Mr. Thomas was a quiet, soft spoken, unique, and special person. He had a subtle, infectious sense of humor that served him well throughout his life. He would find that sense of humor and his love for humanity severely tested by the hate and violence directed toward him by some of the white students at Central High School. Mr. Thomas graduated from Central High School in May 1960.
He served as the narrator of the Oscar winning documentary short, “Nine from Little Rock.”
Mr. Thomas married in 1965 and has one child (Jefferson, Jr.), still living in Los Angeles. Mr. Thomas, Sr. was inducted into the United States Army in 1966. He returned to civilian life in the summer of 1968.
After obtaining a Bachelor Degree in Business Administration from Los Angeles State College, Mr. Thomas went to work as an Accounting Clerk and later, Supervisor for Mobil Oil Corporation. When Mobil Oil moved its Credit Card Operations, Mr. Thomas remained in Los Angeles, and entered Federal Service as an Accounting Clerk with the Department of Defense. The DOD relocated parts of its LA operations to Columbus, Ohio, in 1989. He sold his business and moved to Columbus.
After moving to Columbus, Mr. Thomas continued his commitment to serve the local community, Mr. Thomas took time to serve as a volunteer mentor in the Village to Child Program, co-sponsored by Ohio Dominican University.

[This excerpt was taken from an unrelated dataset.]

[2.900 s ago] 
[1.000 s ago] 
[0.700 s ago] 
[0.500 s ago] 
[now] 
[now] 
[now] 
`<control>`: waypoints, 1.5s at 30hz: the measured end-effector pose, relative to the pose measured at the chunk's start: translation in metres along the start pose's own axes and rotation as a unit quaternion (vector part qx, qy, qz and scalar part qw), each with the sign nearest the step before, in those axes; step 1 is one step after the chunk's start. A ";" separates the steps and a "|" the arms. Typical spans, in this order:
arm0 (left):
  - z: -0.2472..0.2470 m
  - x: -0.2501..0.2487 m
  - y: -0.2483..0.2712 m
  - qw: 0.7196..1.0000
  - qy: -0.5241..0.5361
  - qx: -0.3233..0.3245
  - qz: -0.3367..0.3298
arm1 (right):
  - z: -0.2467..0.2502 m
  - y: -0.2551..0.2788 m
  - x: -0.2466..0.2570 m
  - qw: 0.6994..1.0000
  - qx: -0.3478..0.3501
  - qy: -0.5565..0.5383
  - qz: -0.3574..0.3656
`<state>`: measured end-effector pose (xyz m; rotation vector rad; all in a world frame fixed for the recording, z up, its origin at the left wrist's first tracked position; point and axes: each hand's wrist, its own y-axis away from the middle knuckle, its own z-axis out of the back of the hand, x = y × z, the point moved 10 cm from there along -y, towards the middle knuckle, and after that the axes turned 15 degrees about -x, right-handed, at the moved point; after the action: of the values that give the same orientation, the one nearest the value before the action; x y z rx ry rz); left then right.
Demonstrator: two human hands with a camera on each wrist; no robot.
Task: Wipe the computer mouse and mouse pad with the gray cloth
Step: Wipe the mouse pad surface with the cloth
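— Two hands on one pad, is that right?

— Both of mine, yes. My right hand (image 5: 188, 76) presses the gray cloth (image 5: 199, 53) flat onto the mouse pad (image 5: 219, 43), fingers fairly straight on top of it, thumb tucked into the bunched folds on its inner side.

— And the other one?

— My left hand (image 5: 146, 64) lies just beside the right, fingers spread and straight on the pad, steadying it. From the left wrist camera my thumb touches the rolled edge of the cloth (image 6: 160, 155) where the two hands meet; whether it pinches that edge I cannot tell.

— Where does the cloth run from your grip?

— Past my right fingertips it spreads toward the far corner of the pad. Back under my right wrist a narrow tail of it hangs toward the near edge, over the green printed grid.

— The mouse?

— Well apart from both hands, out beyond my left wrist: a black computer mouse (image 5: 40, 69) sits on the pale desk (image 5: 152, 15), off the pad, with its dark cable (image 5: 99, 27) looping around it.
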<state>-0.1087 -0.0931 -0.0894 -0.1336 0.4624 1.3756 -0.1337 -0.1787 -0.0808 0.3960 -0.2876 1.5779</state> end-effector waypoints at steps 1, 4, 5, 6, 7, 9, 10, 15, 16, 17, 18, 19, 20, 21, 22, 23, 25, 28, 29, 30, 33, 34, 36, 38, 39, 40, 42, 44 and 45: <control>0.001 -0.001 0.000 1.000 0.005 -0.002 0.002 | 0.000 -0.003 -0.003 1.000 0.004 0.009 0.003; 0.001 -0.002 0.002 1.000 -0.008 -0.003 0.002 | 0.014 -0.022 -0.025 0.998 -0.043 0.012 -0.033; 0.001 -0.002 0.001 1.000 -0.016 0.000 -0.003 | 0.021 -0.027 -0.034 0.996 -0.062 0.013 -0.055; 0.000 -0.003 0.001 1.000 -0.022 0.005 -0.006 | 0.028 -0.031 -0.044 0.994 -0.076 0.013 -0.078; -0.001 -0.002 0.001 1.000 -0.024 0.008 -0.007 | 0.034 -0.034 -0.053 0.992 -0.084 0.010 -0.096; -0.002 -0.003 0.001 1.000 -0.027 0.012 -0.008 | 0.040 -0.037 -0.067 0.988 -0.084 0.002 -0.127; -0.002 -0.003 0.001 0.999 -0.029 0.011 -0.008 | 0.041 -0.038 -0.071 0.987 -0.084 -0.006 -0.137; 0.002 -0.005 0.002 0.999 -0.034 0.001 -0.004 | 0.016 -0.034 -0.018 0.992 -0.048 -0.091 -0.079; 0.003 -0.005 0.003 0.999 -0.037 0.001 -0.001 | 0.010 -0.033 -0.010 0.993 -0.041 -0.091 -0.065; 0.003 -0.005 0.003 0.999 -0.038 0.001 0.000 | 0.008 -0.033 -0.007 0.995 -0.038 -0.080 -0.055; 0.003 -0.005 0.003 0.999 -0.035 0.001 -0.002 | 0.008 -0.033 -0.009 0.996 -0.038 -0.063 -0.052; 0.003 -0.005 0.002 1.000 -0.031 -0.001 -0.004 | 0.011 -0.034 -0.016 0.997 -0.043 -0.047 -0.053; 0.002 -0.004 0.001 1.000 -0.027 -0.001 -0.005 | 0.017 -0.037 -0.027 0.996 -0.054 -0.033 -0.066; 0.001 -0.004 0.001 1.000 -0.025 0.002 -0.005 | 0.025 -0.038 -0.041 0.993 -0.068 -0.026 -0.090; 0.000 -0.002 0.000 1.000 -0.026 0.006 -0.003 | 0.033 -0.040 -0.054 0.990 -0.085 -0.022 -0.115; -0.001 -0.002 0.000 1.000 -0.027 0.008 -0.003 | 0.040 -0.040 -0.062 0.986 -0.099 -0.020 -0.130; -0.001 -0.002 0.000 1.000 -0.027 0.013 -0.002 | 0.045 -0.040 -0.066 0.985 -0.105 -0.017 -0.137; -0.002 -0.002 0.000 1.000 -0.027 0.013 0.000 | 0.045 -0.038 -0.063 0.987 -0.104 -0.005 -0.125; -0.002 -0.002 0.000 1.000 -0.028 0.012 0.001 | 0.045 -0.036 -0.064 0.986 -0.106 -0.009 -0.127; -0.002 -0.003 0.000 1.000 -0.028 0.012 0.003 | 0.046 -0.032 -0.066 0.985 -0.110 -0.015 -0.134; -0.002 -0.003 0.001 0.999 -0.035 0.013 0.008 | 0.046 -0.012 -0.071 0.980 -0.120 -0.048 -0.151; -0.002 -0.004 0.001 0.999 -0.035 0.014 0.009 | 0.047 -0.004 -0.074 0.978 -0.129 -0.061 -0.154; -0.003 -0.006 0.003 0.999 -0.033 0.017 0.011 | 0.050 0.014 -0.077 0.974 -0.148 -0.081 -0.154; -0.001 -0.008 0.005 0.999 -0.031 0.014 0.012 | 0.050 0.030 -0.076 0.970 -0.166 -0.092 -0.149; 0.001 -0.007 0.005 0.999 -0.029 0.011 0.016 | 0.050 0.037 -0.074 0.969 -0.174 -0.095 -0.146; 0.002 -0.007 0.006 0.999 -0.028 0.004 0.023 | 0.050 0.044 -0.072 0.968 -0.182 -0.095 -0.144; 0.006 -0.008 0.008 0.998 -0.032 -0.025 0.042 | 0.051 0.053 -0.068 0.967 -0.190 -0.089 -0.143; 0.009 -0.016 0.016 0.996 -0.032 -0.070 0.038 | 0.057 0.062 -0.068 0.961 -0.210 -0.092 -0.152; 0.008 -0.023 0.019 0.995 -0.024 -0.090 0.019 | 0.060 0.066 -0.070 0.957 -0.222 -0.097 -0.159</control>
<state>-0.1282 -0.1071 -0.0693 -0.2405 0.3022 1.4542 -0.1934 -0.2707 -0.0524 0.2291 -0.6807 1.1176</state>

He was a frequent speaker at numerous high schools, colleges and universities throughout the country, and an eager mentor to young people. He was the recipient of numerous awards from local and federal governmental agencies. These awards include the NAACP Spingarn Medal, and Congressional Gold Medal, this Nation’s longest-running tradition of honor, for helping make democracy work. He was especially proud of the life-size sculpture of the Little Rock Nine at the Arkansas State Capital in Little Rock, the first in the state honoring living citizens.
Jefferson Thomas retired in September 2004, after 27 years of Federal Service. He departed this life in 2010. His wife, Mary, still resides in Columbus, Ohio.